Внезапно он исчез. Не стало шеф-повара, который утихомиривал наш голод словами: «Прошу покорно, судари мои». Поговаривали, что его забрали по приказу откуда-то сверху. Последний раз его видели в джипе, по бокам два чина военной полиции в белых сверкающих касках.
Поползли всяческие слухи. Мол, командующий Третьей американской армией генерал Паттон, чья откровенная ненависть к русским, звучавшая в его выступлениях, давала пищу досужим разговорам о том, что вскоре нас вооружат и отправят на новый Восточный фронт, — так вот этот стратег якобы затребовал к себе нашего кулинара, который пользовался международной известностью, дабы тот обслуживал в качестве личного повара как самого генерала, так и его высокопоставленных гостей.
Позднее, когда генерал Паттон погиб в результате вроде бы несчастного случая, вновь пошли слухи: дескать, на самом деле генерала убили — по всей вероятности, он был отравлен. Подозрение пало на личного повара, нашего непревзойденного маэстро по части воображаемой кулинарии. Его арестовали, а вместе с ним отправили за решетку еще десяток тайных агентов и сомнительных личностей. Сам судебный процесс и его документы были засекречены по распоряжению некоего немецкого эксперта в области спецслужб. Неплохой сюжет для писателя и киносценариста.

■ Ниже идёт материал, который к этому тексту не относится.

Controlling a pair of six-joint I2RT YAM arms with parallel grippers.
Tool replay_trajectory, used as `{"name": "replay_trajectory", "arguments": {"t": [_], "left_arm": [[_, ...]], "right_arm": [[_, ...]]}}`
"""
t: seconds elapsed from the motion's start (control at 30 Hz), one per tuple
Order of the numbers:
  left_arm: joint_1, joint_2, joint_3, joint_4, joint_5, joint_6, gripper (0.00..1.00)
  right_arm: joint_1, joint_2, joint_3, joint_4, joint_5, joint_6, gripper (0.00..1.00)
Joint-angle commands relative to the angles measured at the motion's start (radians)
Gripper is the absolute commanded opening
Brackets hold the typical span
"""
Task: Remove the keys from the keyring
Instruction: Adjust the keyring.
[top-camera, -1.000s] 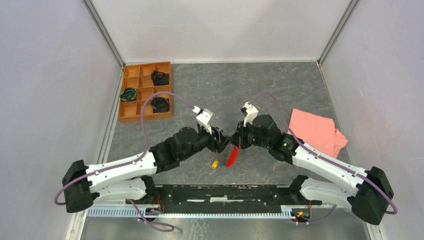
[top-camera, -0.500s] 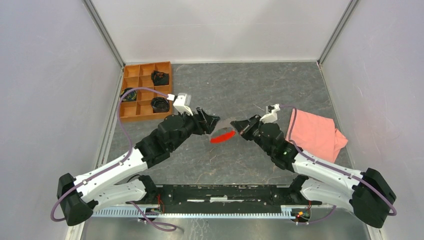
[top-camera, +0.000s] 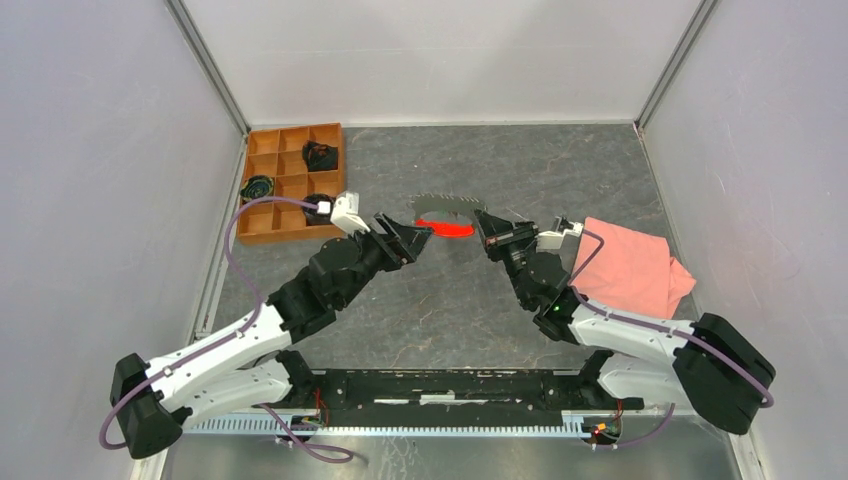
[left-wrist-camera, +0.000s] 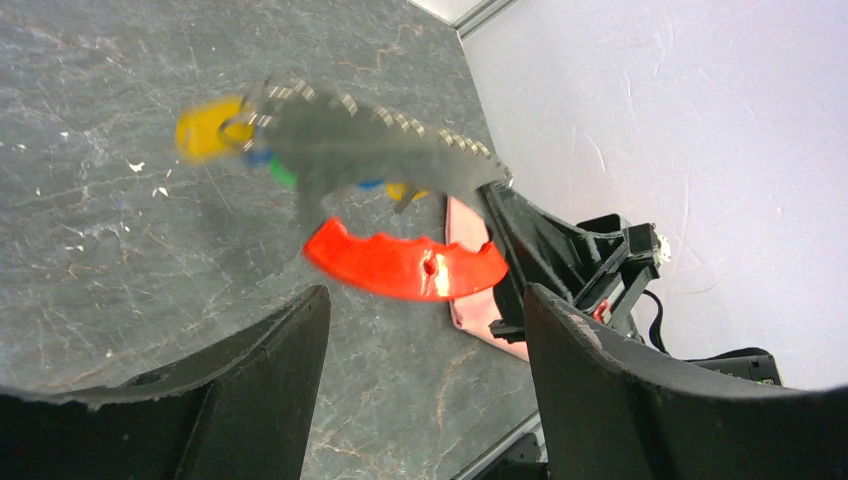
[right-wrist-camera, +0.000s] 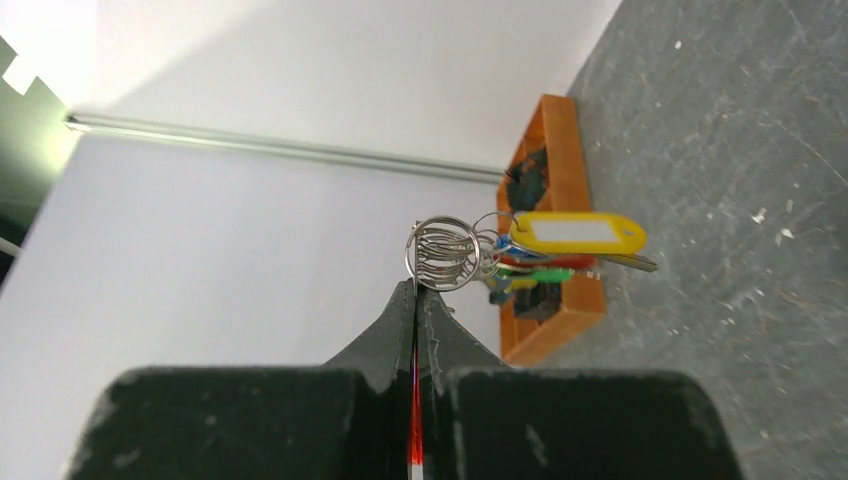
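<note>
My right gripper is shut on one end of the keyring's red strap and holds it level above the table. In the right wrist view the strap shows as a red line between the shut fingers. The metal ring sits just past the tips, with the keys, yellow, red, green and blue, hanging off it. My left gripper is open and empty, just left of the strap and apart from it. In the left wrist view the strap lies ahead of the open fingers, and the keys are a blurred smear.
An orange compartment tray with black items stands at the back left, and shows in the right wrist view. A pink cloth lies at the right, close behind my right arm.
Both arms have risen and moved away from the near edge. The strap and keys went up with the right gripper. The left gripper has come off the strap and stands open.
</note>
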Motion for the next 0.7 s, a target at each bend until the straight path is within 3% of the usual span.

Что до меня, то исчезновение маэстро, якобы ставшего генеральским поваром, сразу же ужесточило мой голод. Уже в наши дни у меня возник соблазн написать детективный киносценарий, в котором под воздействием южноевропейской кулинарии генерал Паттон делает громкие заявления, ведущие к разжиганию новой войны; маэстро подвергает себя опасности, ибо от подстрекателя войны желает избавиться не только НКВД, его хотят устранить и западные спецслужбы: Паттон слишком агрессивен, нетерпелив, позволяет себе говорить лишнее, причем чересчур открыто и совсем не ко времени. Паттона нужно убрать — например, с помощью фаршированного гуся, которого сдобрят не только эстрагоном, но и ядом…
Примерно так могли бы выглядеть в киносценарии новые приемы «холодной войны», там можно было бы подробно описать становление «Организации Гелена» в качестве зародыша западногерманской разведки; подобный фильм мог бы стать неплохим подспорьем для развития киноиндустрии.